A plusieurs reprises, des groupes de manifestants où gilets jaunes et militants radicaux se distinguent, bloquent quelques minutes des carrefours au rythme de chants de lutte et de slogans joyeusement scandés tels que « les bourgeois, ça coûte un pognon de dingue ». S'en suivent des espaces clairsemés avec le reste du défilé au sein duquel la sono de la CGT propose du rock, des chants ouvriers ou du Jean Ferrat. Puis les groupes se rejoignent, et bien qu'on constate des différences, l'animosité entre gilets jaunes et CGT qu'on avait sentie forte jusque là, semble moindre…

Détermination rare…

Ces deux semaines de manifestations dans le Jura ont vu une première journée de grosses manifestations, le 5 décembre, suivie de rendez-vous moins fréquentés mais agrégeant à chaque fois des têtes nouvelles.

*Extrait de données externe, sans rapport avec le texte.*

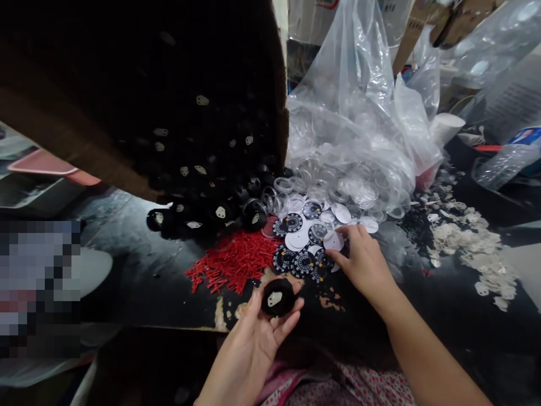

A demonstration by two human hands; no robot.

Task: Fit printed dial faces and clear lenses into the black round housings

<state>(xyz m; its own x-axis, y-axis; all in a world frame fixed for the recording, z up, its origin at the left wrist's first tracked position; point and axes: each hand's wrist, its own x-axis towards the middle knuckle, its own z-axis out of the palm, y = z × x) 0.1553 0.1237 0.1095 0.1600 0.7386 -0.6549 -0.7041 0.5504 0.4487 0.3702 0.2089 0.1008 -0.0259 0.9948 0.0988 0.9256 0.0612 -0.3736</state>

On a par exemple moins vu d'enseignants le 17. Sont-ils pour autant moins mobilisés ? A 50% de grévistes dans le premier degré (selon la FSU), ce serait aller vite en besogne de le prétendre. Une prof lâche que beaucoup n'ont pas voulu priver élèves et parents des fêtes d'école, arbres de Noël et autres chorales prévues de longue date. Et jeudi 19, par exemple, l'école d'Arinthod devrait être fermée, selon le SNUipp.

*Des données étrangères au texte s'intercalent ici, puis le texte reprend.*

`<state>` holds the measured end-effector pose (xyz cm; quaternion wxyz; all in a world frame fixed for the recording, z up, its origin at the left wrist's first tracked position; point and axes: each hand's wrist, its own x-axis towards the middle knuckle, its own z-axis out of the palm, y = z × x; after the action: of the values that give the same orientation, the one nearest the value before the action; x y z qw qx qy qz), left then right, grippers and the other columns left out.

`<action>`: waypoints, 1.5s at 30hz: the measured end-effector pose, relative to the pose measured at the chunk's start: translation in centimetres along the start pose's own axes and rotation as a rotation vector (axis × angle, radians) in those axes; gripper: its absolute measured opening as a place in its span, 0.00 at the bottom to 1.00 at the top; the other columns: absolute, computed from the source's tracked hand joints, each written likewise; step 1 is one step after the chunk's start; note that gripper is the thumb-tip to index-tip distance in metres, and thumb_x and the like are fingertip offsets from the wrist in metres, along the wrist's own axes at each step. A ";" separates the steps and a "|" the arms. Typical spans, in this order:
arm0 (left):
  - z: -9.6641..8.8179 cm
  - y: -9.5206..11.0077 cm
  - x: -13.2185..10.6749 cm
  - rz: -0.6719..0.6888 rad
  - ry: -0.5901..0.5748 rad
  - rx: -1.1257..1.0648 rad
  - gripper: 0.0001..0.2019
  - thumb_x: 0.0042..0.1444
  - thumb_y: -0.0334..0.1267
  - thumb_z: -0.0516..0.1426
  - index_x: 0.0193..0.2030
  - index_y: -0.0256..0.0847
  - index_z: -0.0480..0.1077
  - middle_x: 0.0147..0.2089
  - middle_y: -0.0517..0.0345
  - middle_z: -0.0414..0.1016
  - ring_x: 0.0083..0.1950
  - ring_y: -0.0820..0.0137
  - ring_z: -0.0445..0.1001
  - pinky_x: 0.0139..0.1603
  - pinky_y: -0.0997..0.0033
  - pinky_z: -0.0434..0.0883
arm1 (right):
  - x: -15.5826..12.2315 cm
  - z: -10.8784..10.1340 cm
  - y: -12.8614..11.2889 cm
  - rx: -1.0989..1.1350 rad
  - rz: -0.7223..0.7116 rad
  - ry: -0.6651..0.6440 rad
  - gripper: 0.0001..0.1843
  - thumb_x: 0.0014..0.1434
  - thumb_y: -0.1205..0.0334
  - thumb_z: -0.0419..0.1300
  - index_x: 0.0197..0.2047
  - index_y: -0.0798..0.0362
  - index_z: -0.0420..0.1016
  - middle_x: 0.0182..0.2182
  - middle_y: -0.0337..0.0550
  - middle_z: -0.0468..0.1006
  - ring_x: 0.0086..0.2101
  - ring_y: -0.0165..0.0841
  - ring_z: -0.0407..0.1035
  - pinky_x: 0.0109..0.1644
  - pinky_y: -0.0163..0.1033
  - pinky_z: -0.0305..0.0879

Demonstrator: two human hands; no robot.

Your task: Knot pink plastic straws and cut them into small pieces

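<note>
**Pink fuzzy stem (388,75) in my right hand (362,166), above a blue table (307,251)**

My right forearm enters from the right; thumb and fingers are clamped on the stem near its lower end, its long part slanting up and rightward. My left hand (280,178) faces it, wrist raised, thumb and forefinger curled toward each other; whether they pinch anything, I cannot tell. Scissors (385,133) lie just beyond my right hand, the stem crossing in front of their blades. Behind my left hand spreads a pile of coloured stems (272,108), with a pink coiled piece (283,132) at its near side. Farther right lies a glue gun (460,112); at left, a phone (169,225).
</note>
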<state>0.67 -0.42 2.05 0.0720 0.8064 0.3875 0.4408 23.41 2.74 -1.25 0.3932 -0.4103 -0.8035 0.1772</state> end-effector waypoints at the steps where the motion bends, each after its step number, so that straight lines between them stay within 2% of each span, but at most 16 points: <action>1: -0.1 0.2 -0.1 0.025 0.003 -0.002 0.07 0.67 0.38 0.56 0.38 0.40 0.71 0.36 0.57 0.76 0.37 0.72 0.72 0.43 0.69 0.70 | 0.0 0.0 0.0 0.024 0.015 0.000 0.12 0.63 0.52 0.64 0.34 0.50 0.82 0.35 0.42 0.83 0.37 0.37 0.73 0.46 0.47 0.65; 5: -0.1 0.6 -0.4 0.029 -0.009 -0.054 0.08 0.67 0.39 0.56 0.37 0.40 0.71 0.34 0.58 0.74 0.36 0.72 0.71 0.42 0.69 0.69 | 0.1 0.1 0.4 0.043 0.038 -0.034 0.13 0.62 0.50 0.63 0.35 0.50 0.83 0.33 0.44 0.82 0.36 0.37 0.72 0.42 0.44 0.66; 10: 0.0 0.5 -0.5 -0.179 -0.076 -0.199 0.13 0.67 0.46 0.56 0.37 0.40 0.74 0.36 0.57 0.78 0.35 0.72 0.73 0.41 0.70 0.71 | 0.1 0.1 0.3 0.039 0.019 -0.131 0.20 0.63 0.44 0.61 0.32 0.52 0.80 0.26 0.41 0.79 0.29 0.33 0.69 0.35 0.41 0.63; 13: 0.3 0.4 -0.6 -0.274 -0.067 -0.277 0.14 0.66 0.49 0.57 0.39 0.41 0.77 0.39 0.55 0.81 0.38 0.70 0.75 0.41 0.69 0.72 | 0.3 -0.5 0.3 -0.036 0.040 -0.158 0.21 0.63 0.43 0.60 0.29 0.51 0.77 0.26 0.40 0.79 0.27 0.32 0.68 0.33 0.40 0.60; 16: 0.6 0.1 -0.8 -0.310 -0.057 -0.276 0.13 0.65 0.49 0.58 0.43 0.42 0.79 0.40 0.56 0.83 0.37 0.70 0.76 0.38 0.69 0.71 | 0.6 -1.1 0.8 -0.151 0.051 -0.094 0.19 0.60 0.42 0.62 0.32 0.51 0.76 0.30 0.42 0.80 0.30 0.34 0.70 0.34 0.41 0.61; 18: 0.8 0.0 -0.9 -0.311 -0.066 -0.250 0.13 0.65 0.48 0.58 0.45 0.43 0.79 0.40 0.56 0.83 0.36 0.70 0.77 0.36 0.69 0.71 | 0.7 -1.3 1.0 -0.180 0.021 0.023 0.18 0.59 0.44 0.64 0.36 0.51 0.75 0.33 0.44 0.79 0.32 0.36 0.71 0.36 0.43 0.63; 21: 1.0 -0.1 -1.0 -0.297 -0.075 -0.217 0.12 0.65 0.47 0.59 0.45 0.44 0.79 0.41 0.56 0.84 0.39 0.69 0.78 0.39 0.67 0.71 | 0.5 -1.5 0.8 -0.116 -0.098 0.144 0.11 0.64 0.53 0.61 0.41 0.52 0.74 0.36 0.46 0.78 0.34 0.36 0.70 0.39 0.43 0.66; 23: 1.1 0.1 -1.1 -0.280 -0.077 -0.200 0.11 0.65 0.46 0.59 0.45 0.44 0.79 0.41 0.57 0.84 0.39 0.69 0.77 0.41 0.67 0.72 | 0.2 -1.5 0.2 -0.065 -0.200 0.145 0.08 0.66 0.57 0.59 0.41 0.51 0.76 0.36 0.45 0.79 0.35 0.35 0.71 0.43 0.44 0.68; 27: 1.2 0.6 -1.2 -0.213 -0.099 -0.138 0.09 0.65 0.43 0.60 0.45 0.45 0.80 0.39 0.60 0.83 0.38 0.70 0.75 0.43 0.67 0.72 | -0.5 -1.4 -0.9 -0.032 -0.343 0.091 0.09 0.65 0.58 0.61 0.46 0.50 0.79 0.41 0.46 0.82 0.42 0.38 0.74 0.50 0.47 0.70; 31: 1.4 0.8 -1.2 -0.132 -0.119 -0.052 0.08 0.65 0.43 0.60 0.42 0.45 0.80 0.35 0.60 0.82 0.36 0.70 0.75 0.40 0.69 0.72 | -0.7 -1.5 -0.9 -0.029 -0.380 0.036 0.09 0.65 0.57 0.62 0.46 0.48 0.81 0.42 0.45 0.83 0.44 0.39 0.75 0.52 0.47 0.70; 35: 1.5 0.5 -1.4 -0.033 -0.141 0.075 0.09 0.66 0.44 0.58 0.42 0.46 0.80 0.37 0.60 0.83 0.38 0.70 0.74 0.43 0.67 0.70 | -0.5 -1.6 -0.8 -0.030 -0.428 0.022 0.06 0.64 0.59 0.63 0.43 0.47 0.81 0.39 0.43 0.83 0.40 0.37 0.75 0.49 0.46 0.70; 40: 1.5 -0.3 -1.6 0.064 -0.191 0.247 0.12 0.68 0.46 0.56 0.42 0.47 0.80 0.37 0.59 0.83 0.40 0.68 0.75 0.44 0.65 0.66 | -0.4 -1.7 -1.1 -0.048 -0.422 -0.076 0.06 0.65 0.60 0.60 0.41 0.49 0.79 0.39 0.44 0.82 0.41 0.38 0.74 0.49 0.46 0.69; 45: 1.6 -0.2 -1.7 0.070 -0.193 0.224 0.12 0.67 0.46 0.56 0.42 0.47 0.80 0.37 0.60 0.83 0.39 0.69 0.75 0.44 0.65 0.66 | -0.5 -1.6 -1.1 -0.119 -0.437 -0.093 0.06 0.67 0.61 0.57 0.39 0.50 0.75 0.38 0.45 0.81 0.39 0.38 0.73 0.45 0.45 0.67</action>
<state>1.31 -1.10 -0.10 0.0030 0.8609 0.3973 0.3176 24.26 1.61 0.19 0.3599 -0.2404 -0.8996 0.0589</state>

Faut-il parler de pause au vu de cette journée du 17 comparativement moins spectaculaire que le 5 ? Difficile d'être affirmatif, mais on sent que grand est le besoin de souffler en famille. Pour mieux repartir après les fêtes afin de peser sur la présentation du projet en conseil des ministres fin janvier ? Quoi qu'il en soit, le vieux journaliste qu'est l'auteur de ces lignes, a rarement vu une telle détermination lors d'une mobilisation sociale.    

 

Lons-le-Saunier

Lons-le-Saunier

Newsletter

Lisez la Lettre de Factuel

ABONNEZ-VOUS À LA NEWSLETTER !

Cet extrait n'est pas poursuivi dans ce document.